Exercise requirements: Provide only the number of lines in the data below that contain the word "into".

Source data:
# # # # # # #
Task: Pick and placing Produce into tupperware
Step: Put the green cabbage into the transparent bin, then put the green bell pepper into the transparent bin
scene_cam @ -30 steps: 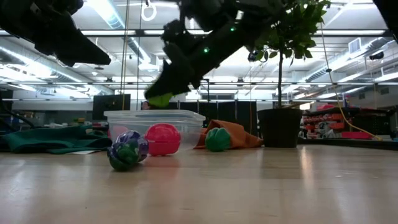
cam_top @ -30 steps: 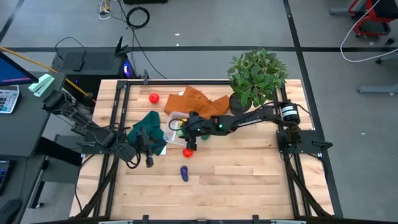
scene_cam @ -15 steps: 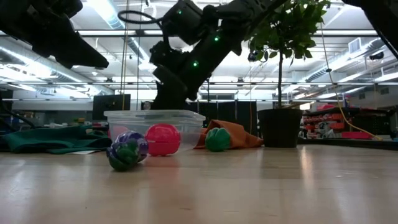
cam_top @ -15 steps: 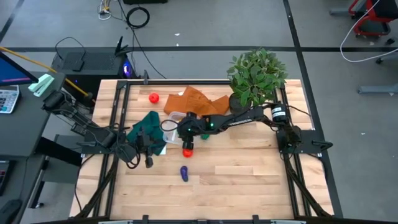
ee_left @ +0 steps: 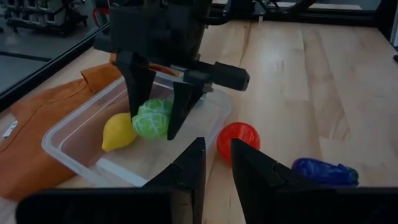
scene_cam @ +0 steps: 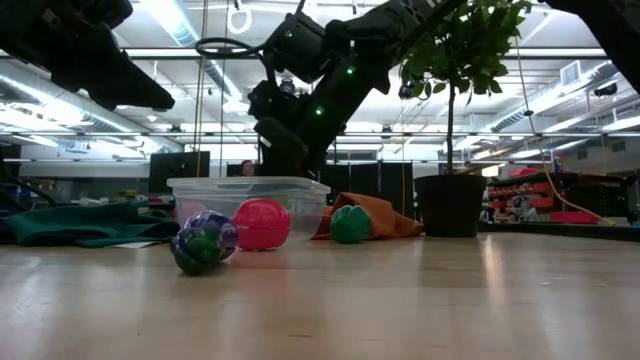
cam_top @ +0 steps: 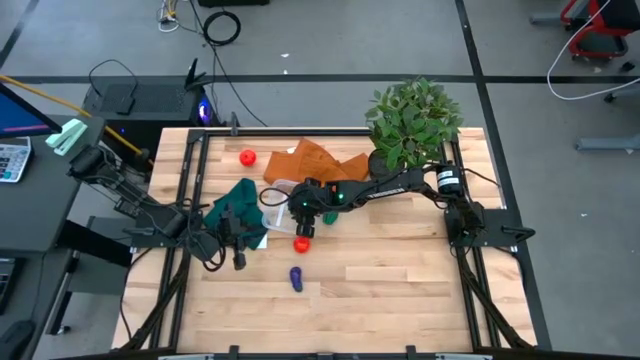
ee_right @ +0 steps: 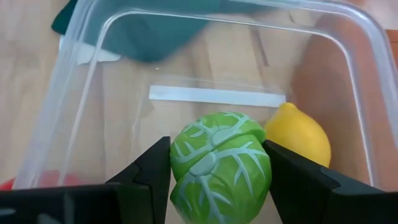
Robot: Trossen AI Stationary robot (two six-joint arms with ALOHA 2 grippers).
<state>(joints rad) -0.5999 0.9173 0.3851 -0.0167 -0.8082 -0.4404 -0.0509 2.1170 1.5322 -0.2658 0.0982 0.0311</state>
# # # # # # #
Exercise answer: 2